◆ WHAT YOU SHOULD DO ◆
Pick out and copy every line below that has the word "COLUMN".
----- INFORMATION PROVIDED
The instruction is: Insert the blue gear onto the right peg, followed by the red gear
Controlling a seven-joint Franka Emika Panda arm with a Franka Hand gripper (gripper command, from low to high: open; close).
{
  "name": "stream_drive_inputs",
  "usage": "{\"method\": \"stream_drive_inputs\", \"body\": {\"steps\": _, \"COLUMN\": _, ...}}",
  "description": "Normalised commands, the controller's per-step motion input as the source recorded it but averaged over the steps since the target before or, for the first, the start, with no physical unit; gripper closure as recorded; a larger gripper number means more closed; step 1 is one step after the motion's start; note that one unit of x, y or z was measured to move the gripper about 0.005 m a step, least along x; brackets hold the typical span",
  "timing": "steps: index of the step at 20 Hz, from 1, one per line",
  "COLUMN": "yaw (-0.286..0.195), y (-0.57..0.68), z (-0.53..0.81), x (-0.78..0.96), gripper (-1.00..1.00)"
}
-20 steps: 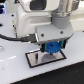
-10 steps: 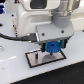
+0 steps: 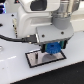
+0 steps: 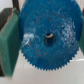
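Observation:
The blue gear [image 3: 52, 48] hangs just above the grey plate with a black rim [image 3: 35, 61], over its end toward the exterior view's right. My gripper [image 3: 52, 49] is shut on it. In the wrist view the blue gear [image 4: 47, 55] fills most of the picture, toothed rim showing, with a small dark hole in its centre hub. It is clamped between my green finger pads [image 4: 9, 42] on either side, gripper [image 4: 46, 44]. The right peg is hidden under the gear. The red gear is out of view.
The white arm body [image 3: 35, 20] and a black cable [image 3: 15, 36] fill the upper part of the exterior view. The plate lies on a white table [image 3: 15, 72].
The gripper with the blue gear has sunk slightly toward the plate. The plate has not moved.

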Motion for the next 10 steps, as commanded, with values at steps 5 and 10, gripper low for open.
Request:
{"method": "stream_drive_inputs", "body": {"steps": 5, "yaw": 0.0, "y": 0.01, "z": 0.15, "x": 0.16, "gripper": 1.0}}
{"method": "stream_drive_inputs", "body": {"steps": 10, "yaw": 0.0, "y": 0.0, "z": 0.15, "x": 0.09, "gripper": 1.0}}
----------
◆ PROBLEM SOLUTION ◆
  "usage": "{\"method\": \"stream_drive_inputs\", \"body\": {\"steps\": _, \"COLUMN\": _, ...}}",
  "COLUMN": "yaw (-0.286..0.195), y (-0.57..0.68), z (-0.53..0.81), x (-0.78..0.96), gripper (-1.00..1.00)"

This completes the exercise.